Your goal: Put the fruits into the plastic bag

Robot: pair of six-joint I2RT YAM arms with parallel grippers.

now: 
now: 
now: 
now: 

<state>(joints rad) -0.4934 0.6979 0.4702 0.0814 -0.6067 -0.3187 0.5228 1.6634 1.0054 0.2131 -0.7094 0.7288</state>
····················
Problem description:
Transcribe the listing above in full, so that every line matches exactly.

Solution to this problem:
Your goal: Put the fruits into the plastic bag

Robot: pair of six-joint I2RT YAM arms with parallel grippers.

now: 
now: 
now: 
now: 

<state>(joints rad) -0.4934 0.6979 0.4702 0.0814 -0.6067 -0.3187 0.5228 1.6634 1.0054 0.2131 -0.7094 0.7288</state>

The required output is complete.